Ali há um espelho. Eu fui deitar-me defronte.
– Pode vir também… se quiser… Isto de nos vermos ao espelho é muito importante!
O espelho era tão cinzento. A sala estava tão escura. Eu acendi a lanterna do telemóvel e deitei-o no chão. O rosto ficou tão nítido no espelho. Eu pude contemplar o meu rosto.

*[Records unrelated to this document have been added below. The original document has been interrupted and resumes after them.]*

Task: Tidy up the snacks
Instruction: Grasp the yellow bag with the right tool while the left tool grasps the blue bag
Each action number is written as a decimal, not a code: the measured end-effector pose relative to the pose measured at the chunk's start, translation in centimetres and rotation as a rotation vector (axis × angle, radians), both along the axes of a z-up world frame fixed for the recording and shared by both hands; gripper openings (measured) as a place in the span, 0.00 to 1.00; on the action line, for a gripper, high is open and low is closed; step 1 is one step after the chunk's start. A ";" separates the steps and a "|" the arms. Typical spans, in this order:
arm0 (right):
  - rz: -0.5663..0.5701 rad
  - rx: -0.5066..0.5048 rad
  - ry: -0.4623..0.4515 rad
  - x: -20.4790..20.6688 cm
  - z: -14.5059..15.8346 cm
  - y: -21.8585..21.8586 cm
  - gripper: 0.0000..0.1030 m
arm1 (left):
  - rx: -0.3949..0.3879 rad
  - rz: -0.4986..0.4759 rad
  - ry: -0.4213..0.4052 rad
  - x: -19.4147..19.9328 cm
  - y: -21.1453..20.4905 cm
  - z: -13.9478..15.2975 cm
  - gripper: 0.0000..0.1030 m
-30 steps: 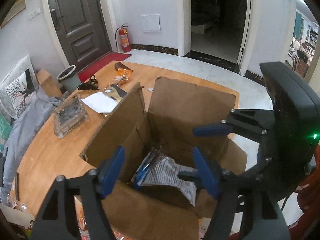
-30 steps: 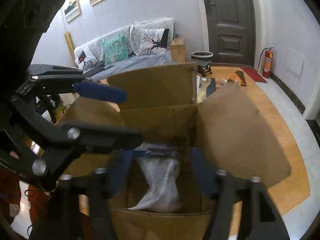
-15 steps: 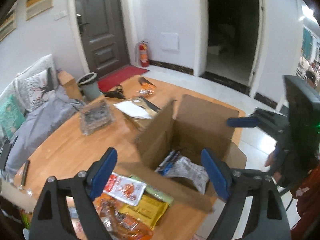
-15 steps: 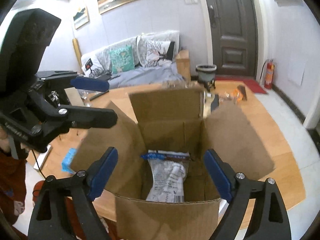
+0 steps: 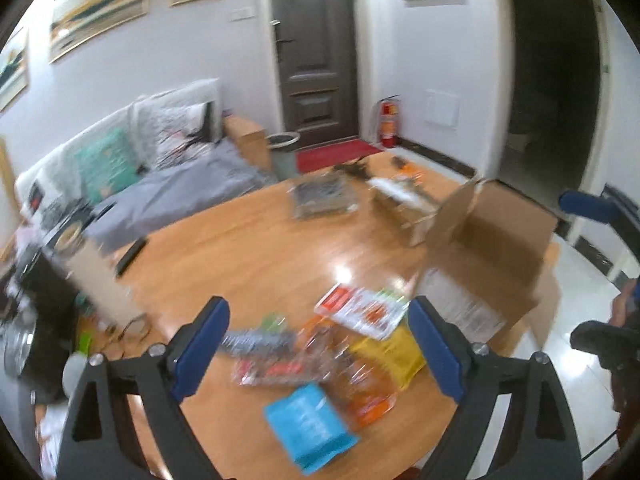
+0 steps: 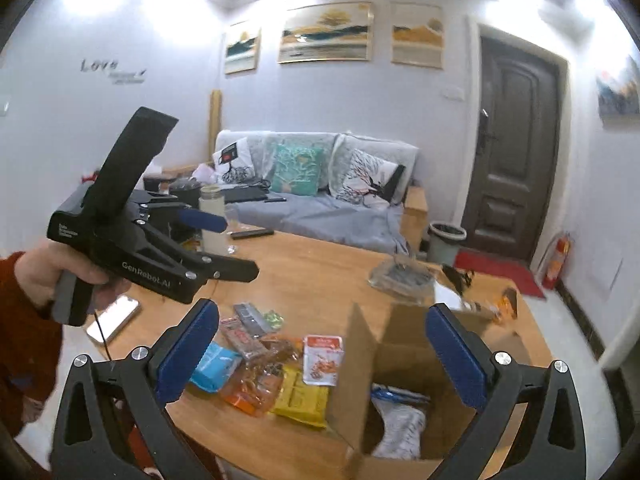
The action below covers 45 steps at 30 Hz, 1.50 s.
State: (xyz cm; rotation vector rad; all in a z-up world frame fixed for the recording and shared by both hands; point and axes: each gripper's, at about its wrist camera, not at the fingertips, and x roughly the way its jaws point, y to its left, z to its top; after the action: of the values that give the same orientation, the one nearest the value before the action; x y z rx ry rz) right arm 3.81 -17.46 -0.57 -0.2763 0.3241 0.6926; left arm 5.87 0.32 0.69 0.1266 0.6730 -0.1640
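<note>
Two tools spread wide and empty above a wooden desk [image 6: 320, 276] with snacks and a box.

Left tool [image 5: 318, 350] wide open with nothing between its blue pads, just been opening, over a blurry heap of snack packets [image 5: 320, 364] near the desk's front edge. Right tool [image 6: 322, 354] wide open too, just been opening, holding nothing. Open cardboard box [image 6: 404, 364] to the right of the heap, with a white and blue packet [image 6: 396, 420] inside. In the heap: a blue packet [image 6: 214, 366], a yellow packet [image 6: 302, 398], a red and white packet [image 6: 323, 358]. Left tool also seen from the right one, gripped by a hand [image 6: 68, 270] in a red sleeve.
</note>
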 end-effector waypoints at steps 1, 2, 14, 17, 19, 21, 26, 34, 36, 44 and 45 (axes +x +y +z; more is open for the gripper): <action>0.013 -0.014 0.006 -0.1 -0.4 0.8 1.00 | -0.007 0.023 0.014 -0.4 0.9 -1.1 0.87; 0.038 -0.021 0.022 -0.1 -1.0 1.9 1.00 | -0.011 0.037 0.026 -0.7 1.6 -2.0 0.87; 0.017 -0.085 0.259 2.5 -12.2 7.5 0.78 | -0.182 0.093 0.250 -0.2 3.9 -14.0 0.87; -0.038 -0.063 0.348 4.1 -15.3 6.8 0.76 | -0.226 0.101 0.279 -0.4 3.4 -16.0 0.87; -0.065 -0.070 0.386 5.1 -16.7 6.4 0.71 | -0.241 0.107 0.287 0.1 3.0 -16.5 0.87; -0.099 -0.094 0.398 5.8 -17.9 6.6 0.69 | -0.244 0.116 0.291 0.4 2.5 -17.1 0.86; -0.153 -0.142 0.365 7.1 -19.2 7.2 0.68 | -0.224 0.163 0.291 1.1 2.3 -18.0 0.84; -0.198 -0.183 0.385 9.5 -20.2 8.3 0.68 | -0.209 0.172 0.275 1.2 2.8 -18.4 0.73; -0.205 -0.189 0.378 9.9 -20.3 8.4 0.69 | -0.197 0.156 0.276 1.1 2.8 -18.3 0.73; -0.219 -0.214 0.385 10.7 -20.4 8.8 0.67 | -0.175 0.046 0.324 0.6 3.5 -18.4 0.74; -0.218 -0.215 0.385 10.6 -20.3 8.8 0.62 | -0.172 0.042 0.326 0.4 3.6 -18.4 0.74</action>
State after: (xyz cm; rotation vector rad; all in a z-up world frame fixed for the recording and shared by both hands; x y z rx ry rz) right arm 14.36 -8.65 -20.87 -0.3057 0.7878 0.4923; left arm 6.23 3.90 -17.71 -0.0816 0.9817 -0.2031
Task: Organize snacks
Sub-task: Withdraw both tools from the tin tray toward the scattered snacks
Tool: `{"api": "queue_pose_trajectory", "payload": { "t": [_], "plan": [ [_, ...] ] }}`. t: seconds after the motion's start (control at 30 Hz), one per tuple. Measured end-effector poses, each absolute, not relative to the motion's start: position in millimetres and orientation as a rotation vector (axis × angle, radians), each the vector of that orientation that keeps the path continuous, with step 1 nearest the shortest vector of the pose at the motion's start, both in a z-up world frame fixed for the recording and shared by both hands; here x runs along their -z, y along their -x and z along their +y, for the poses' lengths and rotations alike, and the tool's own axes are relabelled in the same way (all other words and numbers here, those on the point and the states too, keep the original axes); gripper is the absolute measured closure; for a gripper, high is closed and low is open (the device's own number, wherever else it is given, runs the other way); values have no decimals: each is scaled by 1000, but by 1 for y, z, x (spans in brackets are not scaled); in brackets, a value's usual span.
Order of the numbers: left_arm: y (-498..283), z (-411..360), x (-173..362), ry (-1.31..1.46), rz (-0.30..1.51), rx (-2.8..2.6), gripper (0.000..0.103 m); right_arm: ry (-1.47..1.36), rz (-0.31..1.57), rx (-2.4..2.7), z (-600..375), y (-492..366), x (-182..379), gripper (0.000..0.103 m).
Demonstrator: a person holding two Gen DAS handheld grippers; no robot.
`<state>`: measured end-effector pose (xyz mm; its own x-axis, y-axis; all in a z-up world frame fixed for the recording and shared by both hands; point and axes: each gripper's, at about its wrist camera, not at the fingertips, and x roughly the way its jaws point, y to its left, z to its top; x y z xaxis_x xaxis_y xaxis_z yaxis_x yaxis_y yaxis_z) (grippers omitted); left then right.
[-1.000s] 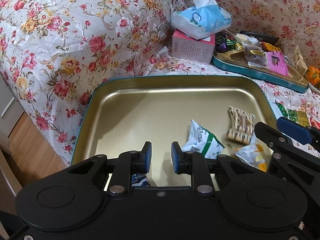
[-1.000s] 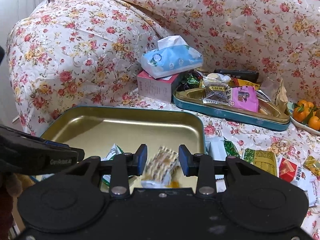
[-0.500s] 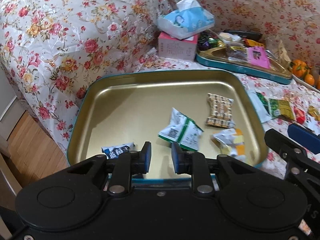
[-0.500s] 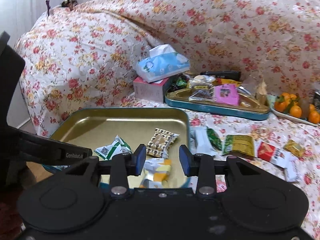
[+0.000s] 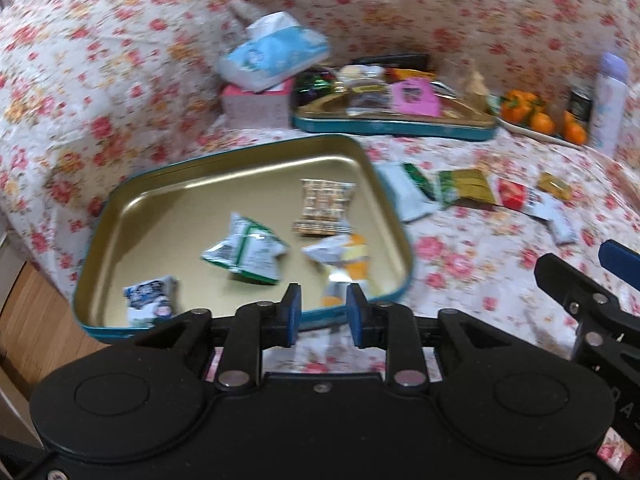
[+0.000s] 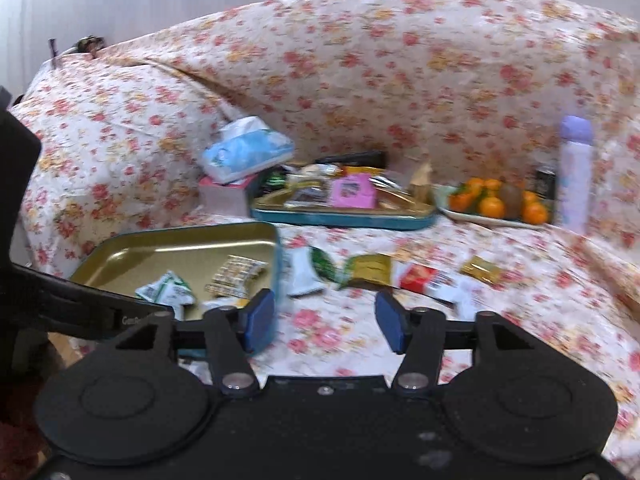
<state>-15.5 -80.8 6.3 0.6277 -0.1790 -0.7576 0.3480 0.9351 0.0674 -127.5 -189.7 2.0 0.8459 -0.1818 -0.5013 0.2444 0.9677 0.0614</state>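
Both tools, left (image 5: pixel 323 312) and right (image 6: pixel 325 323), are opening and empty; the red packet (image 6: pixel 416 277) is best approached low and pinched flat, then dropped in the tin (image 6: pixel 128 254).

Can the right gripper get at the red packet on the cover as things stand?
Probably yes. The red packet lies flat on the cover, just ahead of the right gripper, with only bare cloth between. Its jaws are opening and empty. A gold packet lies close beside it, so aim matters.
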Motion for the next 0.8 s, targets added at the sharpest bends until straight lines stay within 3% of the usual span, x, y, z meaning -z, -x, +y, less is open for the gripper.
{"api": "queue_pose_trajectory", "payload": {
  "t": [0.07,0.8],
  "plan": [
    [22,-91,-5,-225,829,322,54,-143,522,261,-201,136,3,39],
    [30,-194,46,-355,953,482,53,-299,630,443,-284,152,52,34]
  ]
}}
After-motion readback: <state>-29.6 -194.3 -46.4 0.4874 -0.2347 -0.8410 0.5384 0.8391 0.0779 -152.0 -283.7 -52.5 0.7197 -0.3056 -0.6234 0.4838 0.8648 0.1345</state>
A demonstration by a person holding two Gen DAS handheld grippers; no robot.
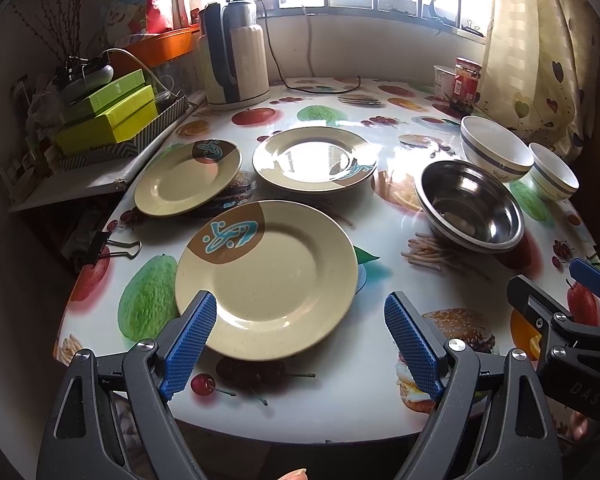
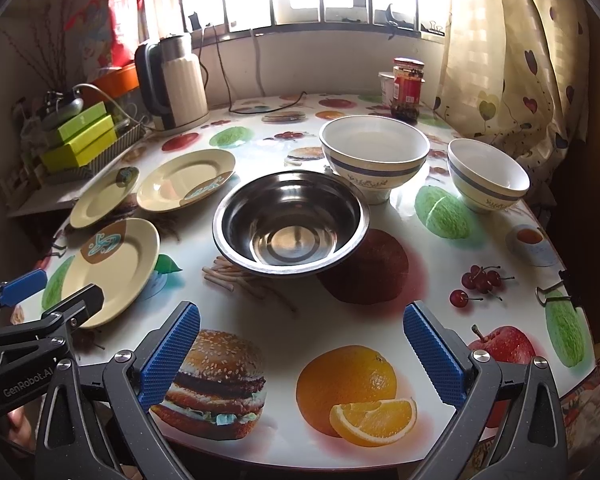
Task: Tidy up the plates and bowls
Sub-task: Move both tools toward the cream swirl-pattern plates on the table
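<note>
Three beige plates lie apart on the fruit-print table: a near plate (image 1: 266, 280) (image 2: 112, 268), a left plate (image 1: 188, 178) (image 2: 102, 196) and a far plate (image 1: 315, 159) (image 2: 184, 180). A steel bowl (image 1: 470, 204) (image 2: 291, 222) sits right of them. Behind it stand a large white bowl (image 1: 496, 148) (image 2: 374, 156) and a small white bowl (image 1: 554, 176) (image 2: 488, 174). My left gripper (image 1: 300, 312) is open above the near plate's front edge, holding nothing. My right gripper (image 2: 302, 320) is open over the table's front, short of the steel bowl, also empty.
An electric kettle (image 1: 236, 56) (image 2: 176, 80) with its cord stands at the back. A red jar (image 1: 467, 78) (image 2: 408, 88) and a white cup stand near the curtain. Green boxes (image 1: 112, 116) sit on a side shelf at left. Binder clips (image 1: 112, 246) (image 2: 556, 292) grip the table's edges.
</note>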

– Vá, sente-se aqui comigo. Quero mostrar-lhe uma coisa…
– …………….?
– Pois, ainda bem que pergunta o que é. Eu sei que já viu isto muitas vezes, mas… na verdade, eu hoje não tenho nenhum objetivo. Eu acho que não tenho nada para lhe dizer. Queria mostrá-lo a si próprio. Mostrar o seu rosto ao seu rosto. Mostrar a sua imagem ficcionada à sua imagem real. Não serei, certamente, bem-sucedido, mas também…
– ……………….?
– Eu sei que, se não soubesse que aquela imagem era minha, não teria de procurar a felicidade noutra pessoa… mas assim até parece injusto.
NBC. Sir Scratch. …não sei se «os espelhos se partem sempre». Aquele espelho que me reflete é constante. Eu sei que este é o grande mal da técnica. Heidegger também o sabe. Eu ponho-me diante do espelho e pergunto: quem sou? O espelho devolve a minha imagem, que já não é a minha imagem. O espelho devolve-me a mim mesmo, mas numa imagem. Eu queria aceder ao íntimo de mim. À minha essência. Querido espelho. Fizeste tanto por mim. Se não fosses tu, eu nem saberia a cor do meu cabelo. Teria de cortar alguns fios para o saber. Teria de arrancar um olho para lhe saber a cor, e um pouco de pele da cara para comprovar a semelhança desta cor com a cor dos meus braços. Ou confiar na verdade de outra pessoa, o que ainda assim é mais terrível. A cabeça não foi feita para ser conhecida, mas para conhecer. Tudo isto é tão estranho e inútil. O espelho não mostra os meus pensamentos. Wittgenstein diz que o sujeito físico é uma ilusão. O espelho o comprova. Não há nada para ver, além do meu rosto horrendo, senão perpetuar o estar vendo o meu rosto, que me mantém aqui.